L'empreinte de précision : où se perdent les micromètres qui manqueront ensuite au joint
Une couronne qui ne ferme pas au joint est presque toujours imputée au laboratoire. Dans la plupart des cas l'erreur est née avant, dans l'empreinte, et le prothésiste a fidèlement reproduit quelque chose qui était déjà faux.
Les polyvinylsiloxanes sont aujourd'hui la référence en prothèse fixée. Ils offrent une stabilité dimensionnelle excellente, une reprise élastique supérieure à 99 % et peuvent être coulés même après plusieurs jours sans se déformer.
Les polyéthers ont une précision comparable et une caractéristique qui les distingue : ils sont hydrophiles même non polymérisés, et copient donc mieux une surface légèrement humide. La limite est leur rigidité élevée, qui rend la désinsertion difficile en présence de contre-dépouilles ou d'un parodonte fragilisé.
Les hydrocolloïdes réversibles conservent une indication là où une hydrophilie maximale est requise, mais exigent un équipement dédié et une coulée immédiate. Les alginates n'ont pas leur place en prothèse fixée : leur déformation permanente dépasse d'un ordre de grandeur celle des silicones par addition.
La technique en deux temps avec porte-empreinte en putty et rebasage en fluide est la plus répandue, et aussi celle où se commet l'erreur la plus fréquente : ne pas ménager assez d'espace pour le matériau fluide.
Si le putty repose sur la dent préparée, le fluide n'a pas d'épaisseur pour s'écouler et l'empreinte enregistre le putty, non le détail. L'espace s'obtient avec une feuille d'espacement lors de la première phase, ou en retirant du matériau avant le rebasage.
La technique en un temps avec deux viscosités simultanées supprime ce risque mais exige une assistante expérimentée et des temps rigoureux : les phases de prise des deux matériaux doivent se recouvrir, faute de quoi une interface de décollement se crée.

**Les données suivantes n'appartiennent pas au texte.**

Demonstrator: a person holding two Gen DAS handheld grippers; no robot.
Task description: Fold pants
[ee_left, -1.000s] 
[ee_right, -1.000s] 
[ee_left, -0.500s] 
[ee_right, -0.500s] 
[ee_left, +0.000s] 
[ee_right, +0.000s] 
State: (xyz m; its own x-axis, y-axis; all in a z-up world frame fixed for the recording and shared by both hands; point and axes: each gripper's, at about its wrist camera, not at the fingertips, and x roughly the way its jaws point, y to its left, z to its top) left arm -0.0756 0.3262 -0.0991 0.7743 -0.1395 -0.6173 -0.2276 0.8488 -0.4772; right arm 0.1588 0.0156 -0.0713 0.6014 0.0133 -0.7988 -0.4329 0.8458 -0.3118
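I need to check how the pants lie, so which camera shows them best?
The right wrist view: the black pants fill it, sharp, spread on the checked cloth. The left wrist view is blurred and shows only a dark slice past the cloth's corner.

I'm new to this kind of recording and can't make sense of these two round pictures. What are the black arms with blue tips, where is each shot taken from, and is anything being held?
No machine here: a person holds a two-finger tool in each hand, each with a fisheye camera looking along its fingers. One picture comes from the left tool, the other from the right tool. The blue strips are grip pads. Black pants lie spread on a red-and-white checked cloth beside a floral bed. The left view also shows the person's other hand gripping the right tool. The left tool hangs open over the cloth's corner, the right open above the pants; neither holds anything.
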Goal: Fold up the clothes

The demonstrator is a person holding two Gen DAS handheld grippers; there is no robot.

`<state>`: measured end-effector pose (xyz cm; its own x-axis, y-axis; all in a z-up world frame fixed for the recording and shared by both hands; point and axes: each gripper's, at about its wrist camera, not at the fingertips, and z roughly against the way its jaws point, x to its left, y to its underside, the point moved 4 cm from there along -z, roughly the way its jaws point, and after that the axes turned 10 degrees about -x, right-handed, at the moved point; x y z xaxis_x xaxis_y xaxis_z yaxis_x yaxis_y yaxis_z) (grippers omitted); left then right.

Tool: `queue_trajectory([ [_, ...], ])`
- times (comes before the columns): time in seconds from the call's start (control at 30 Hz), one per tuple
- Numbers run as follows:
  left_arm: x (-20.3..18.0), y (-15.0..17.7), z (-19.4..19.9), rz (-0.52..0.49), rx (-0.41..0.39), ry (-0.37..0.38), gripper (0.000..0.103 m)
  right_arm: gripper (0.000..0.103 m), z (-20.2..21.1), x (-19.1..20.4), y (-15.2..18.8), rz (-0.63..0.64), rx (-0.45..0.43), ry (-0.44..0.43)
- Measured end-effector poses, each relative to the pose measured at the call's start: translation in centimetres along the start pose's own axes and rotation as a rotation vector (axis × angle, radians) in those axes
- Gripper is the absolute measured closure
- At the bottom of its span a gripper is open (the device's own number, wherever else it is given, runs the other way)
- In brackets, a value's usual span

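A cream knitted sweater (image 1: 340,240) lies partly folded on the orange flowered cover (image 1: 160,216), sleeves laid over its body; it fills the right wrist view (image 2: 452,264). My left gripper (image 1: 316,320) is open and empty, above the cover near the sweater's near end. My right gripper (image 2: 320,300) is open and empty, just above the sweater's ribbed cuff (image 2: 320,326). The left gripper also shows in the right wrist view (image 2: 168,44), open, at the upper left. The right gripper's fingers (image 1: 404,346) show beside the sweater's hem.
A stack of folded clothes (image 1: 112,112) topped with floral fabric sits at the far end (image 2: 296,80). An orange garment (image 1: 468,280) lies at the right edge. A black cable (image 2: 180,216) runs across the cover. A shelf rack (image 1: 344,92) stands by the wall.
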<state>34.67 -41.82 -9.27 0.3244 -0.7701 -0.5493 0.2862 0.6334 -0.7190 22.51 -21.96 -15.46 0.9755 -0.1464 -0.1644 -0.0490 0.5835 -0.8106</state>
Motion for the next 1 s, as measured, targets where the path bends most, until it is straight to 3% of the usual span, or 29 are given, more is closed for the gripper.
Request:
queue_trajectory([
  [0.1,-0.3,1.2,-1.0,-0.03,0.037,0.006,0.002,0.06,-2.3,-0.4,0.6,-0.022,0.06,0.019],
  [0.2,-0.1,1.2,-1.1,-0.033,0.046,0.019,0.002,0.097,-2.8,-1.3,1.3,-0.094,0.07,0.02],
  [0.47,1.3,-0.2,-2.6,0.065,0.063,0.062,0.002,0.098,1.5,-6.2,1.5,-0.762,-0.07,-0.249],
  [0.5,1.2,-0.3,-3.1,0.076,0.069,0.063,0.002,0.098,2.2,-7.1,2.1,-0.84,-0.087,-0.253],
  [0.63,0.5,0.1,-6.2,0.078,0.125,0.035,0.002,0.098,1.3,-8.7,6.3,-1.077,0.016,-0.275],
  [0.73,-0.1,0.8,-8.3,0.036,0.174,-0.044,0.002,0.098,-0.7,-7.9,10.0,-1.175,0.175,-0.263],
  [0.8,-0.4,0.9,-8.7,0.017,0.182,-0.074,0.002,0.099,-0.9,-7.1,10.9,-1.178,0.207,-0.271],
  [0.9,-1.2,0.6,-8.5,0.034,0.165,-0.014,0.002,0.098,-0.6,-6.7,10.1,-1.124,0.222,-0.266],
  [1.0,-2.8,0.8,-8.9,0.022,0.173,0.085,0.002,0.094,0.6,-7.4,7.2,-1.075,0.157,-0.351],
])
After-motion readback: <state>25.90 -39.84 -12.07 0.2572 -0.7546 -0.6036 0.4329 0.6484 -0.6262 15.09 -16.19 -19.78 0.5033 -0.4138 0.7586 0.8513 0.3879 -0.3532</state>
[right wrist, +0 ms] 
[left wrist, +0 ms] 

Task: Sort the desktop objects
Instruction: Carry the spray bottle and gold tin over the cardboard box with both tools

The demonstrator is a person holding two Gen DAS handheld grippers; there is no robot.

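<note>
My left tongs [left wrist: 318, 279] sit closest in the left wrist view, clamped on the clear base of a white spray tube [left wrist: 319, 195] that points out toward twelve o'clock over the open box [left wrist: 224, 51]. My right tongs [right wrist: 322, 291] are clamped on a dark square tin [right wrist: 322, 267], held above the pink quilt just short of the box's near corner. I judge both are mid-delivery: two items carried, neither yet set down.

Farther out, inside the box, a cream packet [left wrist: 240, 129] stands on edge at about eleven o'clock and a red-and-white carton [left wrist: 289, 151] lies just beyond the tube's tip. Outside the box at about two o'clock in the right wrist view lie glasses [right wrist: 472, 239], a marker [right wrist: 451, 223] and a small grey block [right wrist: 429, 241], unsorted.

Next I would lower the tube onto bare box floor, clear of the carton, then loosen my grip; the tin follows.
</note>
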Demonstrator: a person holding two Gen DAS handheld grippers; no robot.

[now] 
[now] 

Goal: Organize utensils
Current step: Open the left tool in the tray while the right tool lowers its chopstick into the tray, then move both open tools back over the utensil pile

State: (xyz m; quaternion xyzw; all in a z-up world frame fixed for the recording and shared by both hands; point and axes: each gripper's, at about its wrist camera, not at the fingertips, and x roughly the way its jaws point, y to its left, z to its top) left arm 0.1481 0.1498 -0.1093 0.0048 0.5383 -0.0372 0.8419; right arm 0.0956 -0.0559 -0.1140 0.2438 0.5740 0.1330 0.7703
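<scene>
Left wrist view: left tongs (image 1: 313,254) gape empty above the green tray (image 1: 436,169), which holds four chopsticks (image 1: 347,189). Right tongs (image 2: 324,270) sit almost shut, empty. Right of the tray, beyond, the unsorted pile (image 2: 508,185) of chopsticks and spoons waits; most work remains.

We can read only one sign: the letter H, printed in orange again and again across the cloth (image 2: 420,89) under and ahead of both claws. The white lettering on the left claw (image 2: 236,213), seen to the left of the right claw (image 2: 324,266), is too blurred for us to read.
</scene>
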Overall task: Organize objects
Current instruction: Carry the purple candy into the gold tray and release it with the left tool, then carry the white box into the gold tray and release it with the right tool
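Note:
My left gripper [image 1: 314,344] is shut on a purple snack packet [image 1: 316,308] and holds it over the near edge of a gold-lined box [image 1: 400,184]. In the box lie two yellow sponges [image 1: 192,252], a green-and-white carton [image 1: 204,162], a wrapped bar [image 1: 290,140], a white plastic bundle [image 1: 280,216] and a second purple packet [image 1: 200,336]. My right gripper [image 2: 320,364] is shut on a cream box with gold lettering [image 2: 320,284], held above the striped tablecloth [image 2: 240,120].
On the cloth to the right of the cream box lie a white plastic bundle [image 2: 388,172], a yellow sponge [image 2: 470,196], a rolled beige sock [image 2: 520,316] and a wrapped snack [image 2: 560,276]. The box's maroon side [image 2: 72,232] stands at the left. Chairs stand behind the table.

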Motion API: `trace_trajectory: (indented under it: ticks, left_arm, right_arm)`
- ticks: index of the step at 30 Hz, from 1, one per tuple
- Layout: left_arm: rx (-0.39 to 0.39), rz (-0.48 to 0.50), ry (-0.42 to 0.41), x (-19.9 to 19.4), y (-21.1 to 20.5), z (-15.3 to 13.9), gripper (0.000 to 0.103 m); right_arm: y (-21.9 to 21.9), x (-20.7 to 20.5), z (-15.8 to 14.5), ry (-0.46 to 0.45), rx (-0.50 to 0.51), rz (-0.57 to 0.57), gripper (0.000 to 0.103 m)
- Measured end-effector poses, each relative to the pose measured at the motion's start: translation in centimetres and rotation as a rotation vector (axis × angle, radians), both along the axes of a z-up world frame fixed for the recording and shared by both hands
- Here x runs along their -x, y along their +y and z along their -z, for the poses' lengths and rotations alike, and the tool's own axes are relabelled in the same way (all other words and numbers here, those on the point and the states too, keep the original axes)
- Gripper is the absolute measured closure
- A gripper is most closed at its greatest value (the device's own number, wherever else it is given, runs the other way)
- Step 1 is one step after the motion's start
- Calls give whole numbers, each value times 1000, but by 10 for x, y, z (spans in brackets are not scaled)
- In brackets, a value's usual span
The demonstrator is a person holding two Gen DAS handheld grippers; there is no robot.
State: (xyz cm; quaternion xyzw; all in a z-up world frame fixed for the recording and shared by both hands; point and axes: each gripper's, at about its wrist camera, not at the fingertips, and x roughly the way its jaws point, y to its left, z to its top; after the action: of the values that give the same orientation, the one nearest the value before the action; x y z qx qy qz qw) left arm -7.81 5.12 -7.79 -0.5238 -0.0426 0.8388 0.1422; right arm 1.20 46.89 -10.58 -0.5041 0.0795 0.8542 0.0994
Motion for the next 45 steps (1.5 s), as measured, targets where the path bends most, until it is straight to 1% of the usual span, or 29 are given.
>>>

La gestion du tissu gingival détermine si le joint sera lisible. Le double cordonnet est la technique la mieux documentée : un cordonnet fin laissé en place pendant l'empreinte et un plus épais retiré juste avant.
Le cordonnet inférieur contrôle le fluide créviculaire, le supérieur ouvre l'espace. En ne retirant que le second, on maintient l'ouverture sans que le sang envahisse le sulcus au moment où le matériau y pénètre.
Les systèmes en pâte à base de chlorure d'aluminium sont une solution moins invasive sur les parodontes fins, où le cordonnet peut provoquer une récession. Ils sont moins efficaces lorsque le joint est profond ou le sulcus particulièrement étroit.
L'humidité est l'ennemi le plus fréquent et le plus sous-estimé. Sang ou fluide créviculaire produisent des bulles précisément au joint — le seul point qui compte vraiment — et l'opérateur ne les voit qu'après la désinsertion.
Une empreinte comportant une bulle au joint ne se corrige pas à la cire au laboratoire : elle se refait. Le temps d'une reprise est toujours inférieur à celui d'une couronne à refaire.
En résumé, la précision de l'empreinte se joue sur trois points : un espace suffisant pour le matériau fluide, un tissu gingival ouvert et sec, et un matériau choisi selon le cas plutôt que par habitude. Le laboratoire ne peut que reproduire ce qu'il reçoit.